Badminton: ‘Explosive power, speed and lots of skill’
MSN Sport's Lee Harvey meets British badminton star Chris Adcock and learns what spectators can expect from Team GB on the court at the London Olympics
Britain is no stranger to badminton success at the Olympic Games and doubles specialist Chris Adcock sees no reason why he and partner Imogen Bankier can't replicate or better the past successes of mixed doubles pairs Nathan Robertson and Gail Emms (2004) and Simon Archer and Jo Goode (2000) at the London Games.
"China has been the strongest badminton nation for some time now but the gap is closing", explains Chris. "We feel we can definitely challenge them and beat them on our day. With home crowd support and us playing at our best, we know we can achieve good things".
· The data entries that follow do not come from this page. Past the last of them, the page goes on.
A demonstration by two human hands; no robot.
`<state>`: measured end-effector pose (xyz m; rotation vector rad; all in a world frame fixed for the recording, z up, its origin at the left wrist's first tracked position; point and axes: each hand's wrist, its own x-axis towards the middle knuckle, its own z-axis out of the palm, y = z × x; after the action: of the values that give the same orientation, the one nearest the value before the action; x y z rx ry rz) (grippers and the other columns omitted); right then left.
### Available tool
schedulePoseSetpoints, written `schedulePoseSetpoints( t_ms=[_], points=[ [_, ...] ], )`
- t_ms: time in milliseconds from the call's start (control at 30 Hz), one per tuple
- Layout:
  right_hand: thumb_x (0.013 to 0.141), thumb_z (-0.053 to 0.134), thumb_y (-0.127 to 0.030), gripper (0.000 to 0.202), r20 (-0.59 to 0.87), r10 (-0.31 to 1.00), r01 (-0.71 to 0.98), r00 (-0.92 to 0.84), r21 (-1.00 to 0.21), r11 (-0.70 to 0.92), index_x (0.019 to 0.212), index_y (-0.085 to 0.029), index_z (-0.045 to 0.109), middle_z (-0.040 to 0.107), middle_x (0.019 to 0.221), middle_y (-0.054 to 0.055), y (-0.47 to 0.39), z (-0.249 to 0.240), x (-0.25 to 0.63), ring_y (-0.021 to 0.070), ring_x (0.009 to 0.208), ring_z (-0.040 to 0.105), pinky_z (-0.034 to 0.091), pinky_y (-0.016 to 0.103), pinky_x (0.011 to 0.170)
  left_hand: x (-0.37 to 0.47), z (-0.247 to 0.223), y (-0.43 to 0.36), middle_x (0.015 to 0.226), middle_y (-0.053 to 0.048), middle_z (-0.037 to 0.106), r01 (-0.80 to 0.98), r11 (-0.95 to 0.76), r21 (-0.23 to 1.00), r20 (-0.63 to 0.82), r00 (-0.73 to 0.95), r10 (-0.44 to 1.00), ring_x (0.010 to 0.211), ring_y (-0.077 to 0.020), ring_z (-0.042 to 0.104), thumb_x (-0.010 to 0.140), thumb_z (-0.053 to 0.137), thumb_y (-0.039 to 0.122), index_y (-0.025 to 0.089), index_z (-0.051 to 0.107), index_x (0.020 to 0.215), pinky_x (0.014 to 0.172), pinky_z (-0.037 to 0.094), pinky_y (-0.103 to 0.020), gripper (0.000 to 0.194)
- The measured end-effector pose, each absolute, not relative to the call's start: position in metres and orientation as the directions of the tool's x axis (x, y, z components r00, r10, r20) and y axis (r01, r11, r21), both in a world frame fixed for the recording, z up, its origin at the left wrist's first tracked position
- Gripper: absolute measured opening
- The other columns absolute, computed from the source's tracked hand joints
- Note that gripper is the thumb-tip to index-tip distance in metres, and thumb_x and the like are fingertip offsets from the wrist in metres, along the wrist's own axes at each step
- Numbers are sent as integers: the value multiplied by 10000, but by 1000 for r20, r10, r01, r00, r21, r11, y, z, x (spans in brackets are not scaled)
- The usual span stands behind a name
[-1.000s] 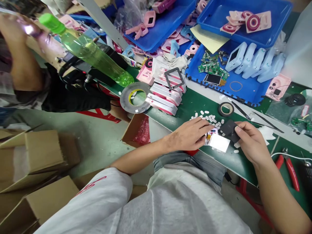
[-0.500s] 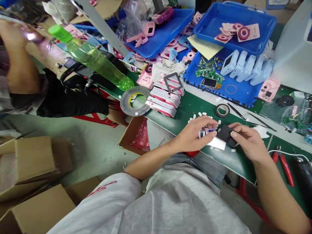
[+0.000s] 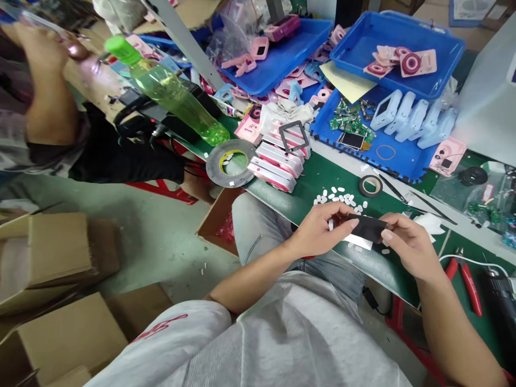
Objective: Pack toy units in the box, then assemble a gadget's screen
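Between the fingers of both hands sits a thin black rectangular panel [image 3: 365, 228], held level just above the near edge of the green table [image 3: 322, 174]. The left hand [image 3: 322, 231] pinches its left end, fingers [image 3: 351, 223] closed on the top edge with the thumb underneath; the right hand [image 3: 407, 244] pinches the right end the same way, fingers [image 3: 386, 235] closed on the panel's corner. Directly under the panel a white rectangular sheet [image 3: 358, 242] lies on the table, partly hidden by it.

Just beyond the left fingers a scatter of small white oval pads [image 3: 336, 194] lies on the green surface, and a few more lie below the panel. Beyond the right fingers is a small roll of dark tape [image 3: 370, 186], with two thin black rods [image 3: 419, 204] to its right. Farther out from the left fingers stands a stack of pink-and-white flat device shells [image 3: 278, 161] topped by a grey square frame [image 3: 294, 136], and beside that a large grey tape roll [image 3: 229, 163]. A green plastic bottle [image 3: 173, 94] lies tilted beyond the roll. Well beyond the right fingers a blue foam tray [image 3: 403, 156] holds green circuit boards and pale blue casings [image 3: 415, 115]. Red-handled pliers [image 3: 467, 279] lie to the right of the right wrist. Another person's arm [image 3: 48, 91] shows at far left.
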<state>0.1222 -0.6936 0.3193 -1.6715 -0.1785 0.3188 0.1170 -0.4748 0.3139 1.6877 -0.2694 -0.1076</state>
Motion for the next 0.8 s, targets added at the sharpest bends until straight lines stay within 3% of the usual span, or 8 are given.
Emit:
schedulePoseSetpoints(
  t_ms=[167,267,367,533,667,800],
  points=[
    [794,808,-612,450,-197,209,-169,958,-975,-144,681,-211,635,552,550,-8,-690,311,115,118,495,487,405,243,480,113,305,-473,823,-24,695,-213,-160,964,176,960,-220,700,-123,606,948,629,353,164,682,945,677,534,-268,196],
    [794,822,-582,412,-268,113,-253,957,-958,-132,713,-212,659,562,548,-14,-694,306,103,118,491,501,418,246,489,118,298,-460,1106,-97,716,-428,-269,863,329,880,-342,1021,-201,680,950,663,407,180,654,1142,918,580,-369,298],
    [798,835,-543,380,-349,38,-344,936,-934,-95,724,-213,661,550,532,-22,-695,306,88,111,471,494,405,243,472,124,293,-445,1304,-151,646,-591,-308,746,400,767,-502,1248,-252,612,955,661,477,188,579,1296,1072,531,-444,455],
    [712,895,-526,408,-389,-136,-382,911,-921,75,678,-214,635,421,478,-65,-677,313,72,74,398,373,295,210,383,130,287,-439,1317,-169,635,-671,-421,611,313,693,-650,1239,-307,588,926,682,489,160,537,1339,1067,508,-515,548],
    [676,913,-503,411,-434,-204,-416,877,-900,126,651,-206,630,388,464,-76,-661,313,70,60,381,343,273,190,357,130,281,-443,1295,-159,648,-717,-478,507,302,667,-681,1205,-309,580,921,685,465,123,541,1329,1060,505,-490,552],
    [677,910,-461,382,-475,-243,-453,846,-880,144,651,-205,629,376,441,-81,-655,310,69,59,370,330,262,185,345,130,278,-443,1288,-154,658,-717,-503,482,287,672,-683,1216,-314,573,915,690,451,111,549,1316,1054,505,-474,544]
  ],
)
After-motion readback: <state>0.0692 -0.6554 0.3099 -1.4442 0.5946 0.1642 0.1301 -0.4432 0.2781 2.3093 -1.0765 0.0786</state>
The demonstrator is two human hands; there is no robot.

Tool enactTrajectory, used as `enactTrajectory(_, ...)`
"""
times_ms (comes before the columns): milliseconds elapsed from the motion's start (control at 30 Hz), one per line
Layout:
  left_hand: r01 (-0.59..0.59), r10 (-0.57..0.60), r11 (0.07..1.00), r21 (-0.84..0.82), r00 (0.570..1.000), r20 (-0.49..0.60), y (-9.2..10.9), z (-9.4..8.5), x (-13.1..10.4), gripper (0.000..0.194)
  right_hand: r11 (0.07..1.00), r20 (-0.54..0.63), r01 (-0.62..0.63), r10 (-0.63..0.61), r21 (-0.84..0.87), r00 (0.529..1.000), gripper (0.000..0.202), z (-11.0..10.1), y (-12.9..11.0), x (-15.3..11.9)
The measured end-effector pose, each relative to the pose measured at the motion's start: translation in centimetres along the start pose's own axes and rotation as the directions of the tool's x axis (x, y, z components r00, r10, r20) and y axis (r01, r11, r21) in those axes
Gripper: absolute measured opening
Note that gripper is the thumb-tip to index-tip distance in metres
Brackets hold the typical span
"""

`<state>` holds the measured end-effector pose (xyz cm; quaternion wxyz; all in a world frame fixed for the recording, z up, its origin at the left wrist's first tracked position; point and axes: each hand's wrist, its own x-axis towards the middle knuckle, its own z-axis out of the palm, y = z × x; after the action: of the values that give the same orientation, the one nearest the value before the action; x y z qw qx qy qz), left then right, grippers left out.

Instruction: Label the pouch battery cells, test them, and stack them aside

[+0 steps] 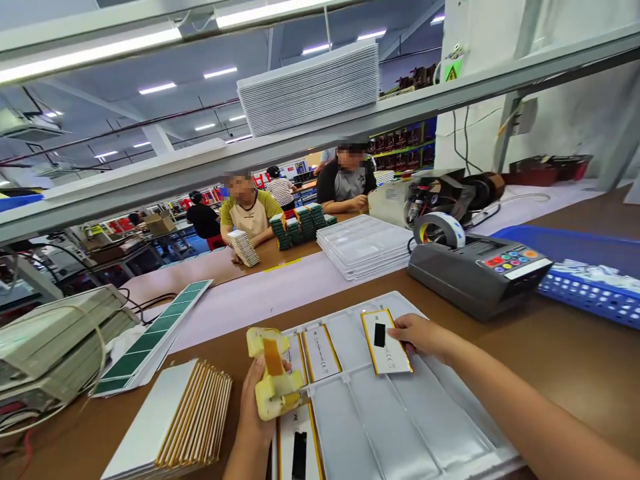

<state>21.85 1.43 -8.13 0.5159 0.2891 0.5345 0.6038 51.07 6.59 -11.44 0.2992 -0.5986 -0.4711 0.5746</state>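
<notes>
My left hand [256,393] is closed around a yellow plastic fixture [273,383] with an amber strip across its middle, held over the left side of a tray. In my right hand [417,335] is a flat white battery pack [384,350] with yellow edges and a black patch, gripped by its right edge above the tray. The clear plastic tray [370,420] has several shallow compartments. Another battery pack [323,352] lies in its back row, partly beside one covered by the fixture. In the front left compartment rests a pack [300,443] with a black strip.
A stack of white-and-yellow packs [175,420] stands at left, near green-panelled sheets [155,340] and grey instruments [55,353]. Behind the tray are stacked trays [365,243], a tape dispenser [475,267] and a blue basket [595,287]. Two people sit across the bench.
</notes>
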Motion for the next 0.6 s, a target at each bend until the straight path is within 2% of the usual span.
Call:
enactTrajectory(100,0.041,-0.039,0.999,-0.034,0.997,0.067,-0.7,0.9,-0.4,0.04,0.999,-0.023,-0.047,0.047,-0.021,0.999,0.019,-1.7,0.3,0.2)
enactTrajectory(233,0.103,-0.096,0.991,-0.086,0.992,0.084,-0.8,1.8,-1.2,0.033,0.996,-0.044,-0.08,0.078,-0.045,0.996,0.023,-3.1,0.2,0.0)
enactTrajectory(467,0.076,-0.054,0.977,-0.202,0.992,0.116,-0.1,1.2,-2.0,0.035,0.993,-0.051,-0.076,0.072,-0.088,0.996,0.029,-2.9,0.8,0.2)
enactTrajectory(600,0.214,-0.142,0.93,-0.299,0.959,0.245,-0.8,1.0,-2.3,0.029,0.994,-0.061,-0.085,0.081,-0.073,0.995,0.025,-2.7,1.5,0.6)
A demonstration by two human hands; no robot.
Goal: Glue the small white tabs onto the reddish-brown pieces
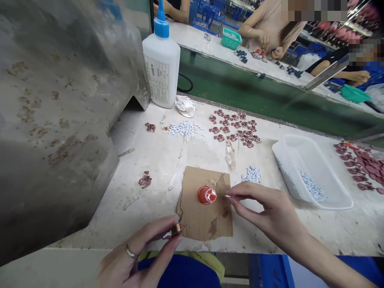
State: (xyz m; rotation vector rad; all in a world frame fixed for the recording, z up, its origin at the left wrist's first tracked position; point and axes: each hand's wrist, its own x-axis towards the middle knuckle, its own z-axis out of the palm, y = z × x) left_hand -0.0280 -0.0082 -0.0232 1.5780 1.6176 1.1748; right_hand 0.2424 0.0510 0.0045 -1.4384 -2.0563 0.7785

Chris believes spectators yet to experience badminton live are in for a real treat at London 2012: "Fans can expect a great atmosphere and really good performances from the GB pairs competing".
The pace of the game does most to captivate the crowd. "The speed the shuttle travels is the most exciting thing", says Adcock. "It goes at over 400km/h, that's faster than a Formula One car travels. It's hard for a TV camera to capture that kind of speed and that kind of skill".
AP Photo-Tom Hevezi
What are the key skills you need to compete at the elite level in badminton? "You need explosive power, the endurance to keep that power going and strong footwork", reveals Chris. "In doubles, it obviously helps if you get on with your partner. I'm great friends with both Imogen and Andrew [Ellis, men's doubles partner]. You also need a professional relationship where you have complete open honesty."
In addition to personal success at the Games, Chris feels a responsibility to help raise the profile of his sport in Britain.
"Badminton is such an accessible sport", states Chris. "If my performances inspire kids or adults to book a court and play, that's so worthwhile. I remember watching Simon and Jenny win their bronze [at the 2000 Games] and thinking 'I want that to be me'. If I can do the same for the younger generation now, that would be brilliant".